Japan-style school to help Qatar industrialize

by Yuichi Aoike

Kyodo News

Preparations are under way to open a Japanese-style school for children in Doha as part of a Japan-Qatar effort to teach the language as well as Japanese decorum and manners.

Current plans call for Japan to reopen a school in Doha, the capital of Qatar, that has been closed since 2001. The Gulf emirate will establish adjacent elementary and junior high schools with the aim of opening them next April.

Qatar apparently intends to use Japanese-style education — the driving force behind resource-poor Japan’s emergence as a major economic powerhouse — as a reference for its attempts to shift from an economy based on oil and gas to manufacturing.

Officials at the Foreign Ministry, the Ministry of Economy, Trade and Industry, and the Education, Culture, Sports, Science and Technology Ministry are studying the form of the planned school.

The previous school was shut in 2001 as the number of Japanese residents in Qatar dropped to several dozen. But the number of Japanese has been on the rise recently, with 830 expatriates registered in Doha last year on the heels of an increase in Japanese energy-related companies. Qatar, which is the size of Akita Prefecture, had an estimated total population of 840,000 as of 2007.

The notion of establishing a Japanese-style school was first proposed by Qatar’s Emir Sheikh Hamad Bin Khalifa al-Thani during a visit to Tokyo in 1999, but the idea failed to come to fruition except for the opening of a Japanese course at a public language school.

During his visit to Doha in May 2007 as part of a trip to the Middle East, Prime Minister Shinzo Abe expressed his willingness to cooperate in establishing the school.

Vice education minister Kenshiro Matsunami conferred with senior Qatari government officials in February about various details, such as sharing the costs of opening the school.

Matsunami said enthusiasm for learning Japanese is running high in Qatar and there were discussions about establishing a Japanese university campus in the future.

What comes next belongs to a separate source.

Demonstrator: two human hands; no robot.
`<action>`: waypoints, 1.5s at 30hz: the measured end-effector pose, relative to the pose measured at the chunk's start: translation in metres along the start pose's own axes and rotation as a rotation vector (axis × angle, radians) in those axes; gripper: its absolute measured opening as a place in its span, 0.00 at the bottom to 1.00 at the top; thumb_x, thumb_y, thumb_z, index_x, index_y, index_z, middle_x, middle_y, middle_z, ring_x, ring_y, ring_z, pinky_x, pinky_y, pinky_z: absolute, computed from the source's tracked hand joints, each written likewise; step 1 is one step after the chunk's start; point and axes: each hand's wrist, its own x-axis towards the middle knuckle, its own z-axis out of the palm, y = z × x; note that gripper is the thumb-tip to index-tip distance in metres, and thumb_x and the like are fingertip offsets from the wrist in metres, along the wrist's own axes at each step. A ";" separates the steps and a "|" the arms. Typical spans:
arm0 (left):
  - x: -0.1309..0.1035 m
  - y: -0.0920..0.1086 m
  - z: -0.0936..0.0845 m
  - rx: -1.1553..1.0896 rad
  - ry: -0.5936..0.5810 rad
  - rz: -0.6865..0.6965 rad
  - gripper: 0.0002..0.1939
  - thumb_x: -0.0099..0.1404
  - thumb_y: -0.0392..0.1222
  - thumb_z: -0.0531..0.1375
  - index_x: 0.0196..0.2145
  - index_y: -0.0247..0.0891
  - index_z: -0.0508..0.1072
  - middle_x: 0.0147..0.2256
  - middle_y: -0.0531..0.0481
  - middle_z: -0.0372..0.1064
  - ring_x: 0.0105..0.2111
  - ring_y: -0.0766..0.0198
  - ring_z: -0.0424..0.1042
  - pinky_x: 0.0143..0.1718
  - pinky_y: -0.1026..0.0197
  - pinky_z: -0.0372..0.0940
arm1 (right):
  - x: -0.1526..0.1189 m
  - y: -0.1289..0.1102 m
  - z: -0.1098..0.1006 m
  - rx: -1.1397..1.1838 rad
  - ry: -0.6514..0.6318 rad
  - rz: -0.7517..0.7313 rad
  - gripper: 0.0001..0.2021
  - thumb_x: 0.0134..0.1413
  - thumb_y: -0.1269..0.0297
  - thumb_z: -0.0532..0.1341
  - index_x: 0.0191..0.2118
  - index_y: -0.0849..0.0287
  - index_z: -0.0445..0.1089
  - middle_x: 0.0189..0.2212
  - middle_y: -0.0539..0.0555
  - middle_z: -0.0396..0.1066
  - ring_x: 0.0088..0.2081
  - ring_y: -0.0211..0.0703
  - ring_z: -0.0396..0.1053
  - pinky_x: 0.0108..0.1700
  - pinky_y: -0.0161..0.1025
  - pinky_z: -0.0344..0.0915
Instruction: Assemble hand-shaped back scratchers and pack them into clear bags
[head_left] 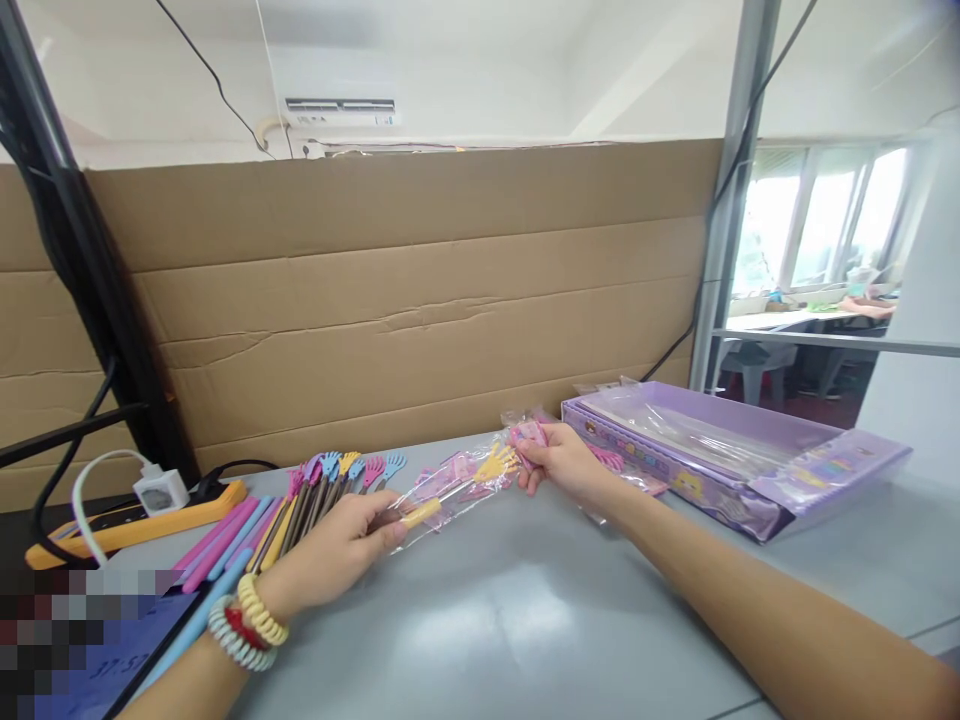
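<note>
Bagged yellow hand-shaped stick [450, 493]: just right of the lower centre of the frame, inside a clear plastic sleeve; yellow handle toward the left hand, yellow palm end toward the right hand, the whole slanting upward to the right.
Left hand [356, 535]: enters from the lower left, forearm angled up and to the right, back of the hand largely uppermost; thumb and fingers extend toward the right at the handle end.
Left grip: closed in a pinch on the sleeve, at the yellow handle.
Right hand [555, 462]: enters from the lower right, forearm long and slanting up to the left; thumb uppermost, other fingers curled beneath.
Right grip: closed in a pinch on a small pink piece [529, 437] at the palm end of the sleeve.
Wrist coils [253, 625]: yellow, red and pale bands around the left wrist.
Pink pieces [442, 478]: on the bench [487, 630], partly seen behind the sleeve.
Row of sticks [330, 490]: left of centre, their coloured hand-shaped ends pointing away from the wearer, beside the left hand.
Purple box [731, 500]: right side of the frame, open, with clear sleeves [690, 435] in it.
Pink packet [637, 478]: between the right hand and the box, partly hidden by the forearm.
Cardboard panel [420, 300]: upright behind the bench.
Yellow-edged power strip [142, 530]: left side, bearing a white plug [161, 490].
</note>
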 end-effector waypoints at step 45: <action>0.311 0.059 0.086 0.059 0.067 0.088 0.28 0.65 0.54 0.48 0.50 0.26 0.64 0.51 0.29 0.64 0.52 0.49 0.64 0.51 0.53 0.58 | 0.016 0.004 -0.055 -1.342 0.299 0.121 0.17 0.53 0.73 0.50 0.46 0.60 0.69 0.36 0.61 0.67 0.37 0.48 0.69 0.38 0.42 0.64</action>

Officials said Japanese teachers will offer guidance on the teaching of Japanese language at the proposed school. In addition, the Japanese side will call for joint activities for Japanese and Qatari children in gymnastics, music and school events so local youngsters can learn the secrets of group cooperation necessary to attain a common objective.

Some Japanese schools in Qatar accept local children, but it is unusual for the government in Doha to ask Japan to teach children the Japanese style of living. The request is believed to reflect the government’s hope that youngsters will become familiar with the Japanese language and lifestyle long before going to Japan to study industrial technology, among other things.